このままでは俺は逃げ出す前に死んでしまう。だが鎖の影響か炎の影響か……俺は悪魔の力を引き出す事が出来なかった。
『…ッ!どうする…!?』
打開策を考える暇も無く、槍は俺の腹へと突き刺さった。
「があああああッッ!!!!」
溢れ出る血と身を裂くような悲鳴。だが誰1人としてアキラを助けるどころか同情の眼を向ける者さえいない。それどころか軽蔑のような視線と嫌悪の視線を向ける者ばかり。
「ああああああッッ!!グッ…ゴホッ…!ゴホッ!」
意識を飛ばせばアイツらに俺の支配権は移る。

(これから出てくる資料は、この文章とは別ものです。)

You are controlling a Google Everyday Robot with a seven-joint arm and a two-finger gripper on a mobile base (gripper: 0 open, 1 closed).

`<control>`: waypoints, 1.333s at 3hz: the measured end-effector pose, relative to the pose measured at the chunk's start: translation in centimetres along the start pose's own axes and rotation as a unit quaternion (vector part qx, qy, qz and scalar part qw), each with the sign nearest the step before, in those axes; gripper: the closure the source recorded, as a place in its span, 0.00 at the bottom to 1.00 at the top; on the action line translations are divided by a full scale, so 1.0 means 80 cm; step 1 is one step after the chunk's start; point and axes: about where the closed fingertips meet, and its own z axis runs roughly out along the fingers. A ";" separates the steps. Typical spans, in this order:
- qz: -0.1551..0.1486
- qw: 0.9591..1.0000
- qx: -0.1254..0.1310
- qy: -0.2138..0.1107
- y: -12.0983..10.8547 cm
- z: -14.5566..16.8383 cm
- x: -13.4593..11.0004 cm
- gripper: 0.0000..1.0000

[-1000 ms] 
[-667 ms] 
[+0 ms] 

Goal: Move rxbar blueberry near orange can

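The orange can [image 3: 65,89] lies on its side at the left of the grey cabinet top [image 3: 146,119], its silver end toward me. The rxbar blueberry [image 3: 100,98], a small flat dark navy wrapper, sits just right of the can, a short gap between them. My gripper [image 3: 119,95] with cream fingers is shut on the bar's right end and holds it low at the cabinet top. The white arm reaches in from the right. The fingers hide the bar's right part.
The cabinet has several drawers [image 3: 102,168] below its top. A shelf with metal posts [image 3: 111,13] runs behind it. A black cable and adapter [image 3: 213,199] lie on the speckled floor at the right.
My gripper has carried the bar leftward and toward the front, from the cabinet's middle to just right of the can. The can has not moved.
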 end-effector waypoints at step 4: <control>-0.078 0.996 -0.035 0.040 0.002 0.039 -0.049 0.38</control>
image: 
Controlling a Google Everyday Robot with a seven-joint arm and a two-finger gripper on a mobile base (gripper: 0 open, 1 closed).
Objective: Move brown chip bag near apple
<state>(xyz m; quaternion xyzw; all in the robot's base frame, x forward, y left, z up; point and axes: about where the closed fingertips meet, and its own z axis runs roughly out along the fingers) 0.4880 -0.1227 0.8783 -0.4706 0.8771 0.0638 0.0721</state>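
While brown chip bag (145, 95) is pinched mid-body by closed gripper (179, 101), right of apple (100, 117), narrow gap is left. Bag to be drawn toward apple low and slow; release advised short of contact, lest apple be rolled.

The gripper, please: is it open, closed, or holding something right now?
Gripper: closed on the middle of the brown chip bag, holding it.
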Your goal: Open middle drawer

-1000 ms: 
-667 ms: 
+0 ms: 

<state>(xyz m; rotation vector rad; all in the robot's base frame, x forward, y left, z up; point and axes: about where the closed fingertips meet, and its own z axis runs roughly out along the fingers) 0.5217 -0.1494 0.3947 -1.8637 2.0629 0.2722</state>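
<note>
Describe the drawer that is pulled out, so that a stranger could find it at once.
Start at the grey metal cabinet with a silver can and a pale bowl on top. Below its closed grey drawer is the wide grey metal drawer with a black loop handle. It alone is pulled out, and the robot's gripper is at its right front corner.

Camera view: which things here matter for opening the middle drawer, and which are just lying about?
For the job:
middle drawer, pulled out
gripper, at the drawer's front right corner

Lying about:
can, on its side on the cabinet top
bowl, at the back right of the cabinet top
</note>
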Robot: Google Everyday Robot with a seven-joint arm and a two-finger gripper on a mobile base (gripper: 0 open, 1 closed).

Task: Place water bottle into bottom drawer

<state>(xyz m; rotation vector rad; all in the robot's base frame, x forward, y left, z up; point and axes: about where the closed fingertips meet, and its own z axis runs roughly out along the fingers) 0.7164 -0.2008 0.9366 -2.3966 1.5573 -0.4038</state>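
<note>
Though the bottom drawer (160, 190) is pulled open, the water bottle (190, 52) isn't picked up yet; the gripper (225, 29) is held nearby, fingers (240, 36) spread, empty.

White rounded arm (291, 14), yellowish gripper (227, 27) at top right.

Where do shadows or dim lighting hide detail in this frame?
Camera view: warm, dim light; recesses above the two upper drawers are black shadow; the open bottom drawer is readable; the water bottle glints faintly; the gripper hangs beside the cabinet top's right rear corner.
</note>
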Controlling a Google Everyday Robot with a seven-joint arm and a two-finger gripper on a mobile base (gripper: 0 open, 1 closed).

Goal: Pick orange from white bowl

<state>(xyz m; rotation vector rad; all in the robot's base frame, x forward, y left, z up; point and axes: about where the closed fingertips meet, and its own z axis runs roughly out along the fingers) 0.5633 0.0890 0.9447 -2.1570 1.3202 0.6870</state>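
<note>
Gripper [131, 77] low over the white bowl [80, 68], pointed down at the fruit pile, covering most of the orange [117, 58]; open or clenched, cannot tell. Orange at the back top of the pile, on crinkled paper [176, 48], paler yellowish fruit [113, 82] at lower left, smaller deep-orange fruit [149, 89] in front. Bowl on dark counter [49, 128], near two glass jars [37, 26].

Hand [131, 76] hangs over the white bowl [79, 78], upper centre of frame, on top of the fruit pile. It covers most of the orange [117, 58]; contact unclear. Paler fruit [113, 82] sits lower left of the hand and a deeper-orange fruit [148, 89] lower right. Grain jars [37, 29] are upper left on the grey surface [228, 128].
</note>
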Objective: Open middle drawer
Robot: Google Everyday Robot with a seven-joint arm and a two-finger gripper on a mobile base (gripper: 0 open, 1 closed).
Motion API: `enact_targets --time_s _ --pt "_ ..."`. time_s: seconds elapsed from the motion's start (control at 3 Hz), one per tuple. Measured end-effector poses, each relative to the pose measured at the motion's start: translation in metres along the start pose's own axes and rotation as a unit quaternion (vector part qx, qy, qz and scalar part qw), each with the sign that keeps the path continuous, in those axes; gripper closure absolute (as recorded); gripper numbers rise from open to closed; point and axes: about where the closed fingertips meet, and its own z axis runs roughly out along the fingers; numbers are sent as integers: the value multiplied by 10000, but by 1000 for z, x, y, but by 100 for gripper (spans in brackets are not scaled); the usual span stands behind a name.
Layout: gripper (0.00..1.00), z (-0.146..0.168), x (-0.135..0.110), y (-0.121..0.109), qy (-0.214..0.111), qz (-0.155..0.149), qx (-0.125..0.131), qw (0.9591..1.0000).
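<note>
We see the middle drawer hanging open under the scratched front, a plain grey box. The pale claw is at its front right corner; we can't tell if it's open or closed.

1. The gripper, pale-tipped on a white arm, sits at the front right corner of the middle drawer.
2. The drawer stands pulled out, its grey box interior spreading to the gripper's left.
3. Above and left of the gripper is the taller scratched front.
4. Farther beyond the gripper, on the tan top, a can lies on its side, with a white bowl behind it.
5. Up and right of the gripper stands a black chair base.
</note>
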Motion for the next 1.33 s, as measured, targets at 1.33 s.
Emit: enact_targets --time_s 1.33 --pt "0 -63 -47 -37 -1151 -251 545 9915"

だが力を全く引き出せないにも関わらず、悪魔を呼び出す事は出来るのだろうか。
「おお…!やはりこの者には強力な悪魔が宿っているようだな」
槍を突き刺す騎士達を一時的に止めた1人の白ローブの老人。老人が言うとおり、アキラには強力な力を宿す悪魔がいる。
アキラを縛る鎖は聖属性であり、悪魔の力を制御する物。そしてアキラを炙るオレンジの炎も同様の力を持っている。それにも関わらず内蔵が飛び出る程腹を切り裂かれたアキラの体を再生していく。
「素晴らしい…素晴らしい力だ!実に興味深い…!」
老人はそう言うと、手を下げて騎士達に合図を送る。すると再度槍がアキラの腹へと突き刺される。
「ウグッ…!!?あ“あ“あ“あ“あ“あ“あ“ッッッ!!!!」
再度絶叫を上げるアキラ。再生した皮膚をもう1度突き破り、激しく吹き出す血液。涙を流し、歯を食い縛るアキラはこの場にいる全員に強い殺意が宿った瞳で睨み付ける。
その瞳は青黒く、黒ピンクに左右で輝く。
「「「お前ら全員…殺してやる」」」
アキラだけではない誰かの声が重なる。それはとても深い憎悪と殺意、様々な感情が歪に混ざりあった強い感情がこの場の支配した。
一瞬の静寂に包まれた次の瞬間、アキラを縛り付けていた鎖にヒビが入り、アキラを炙る炎が一瞬揺れた。
超王道の腐りきった聖職者達。この世界では別に悪事を働く訳じゃないんですけどね。ただちょっとやり方がいき過ぎてるだけです。
六剣と聖導協会はお互いにいがみ合う関係です。また、聖導協会では役職高い程強いです。なら【厄災の十二使徒】と戦えよってなりますけどね、個人的に。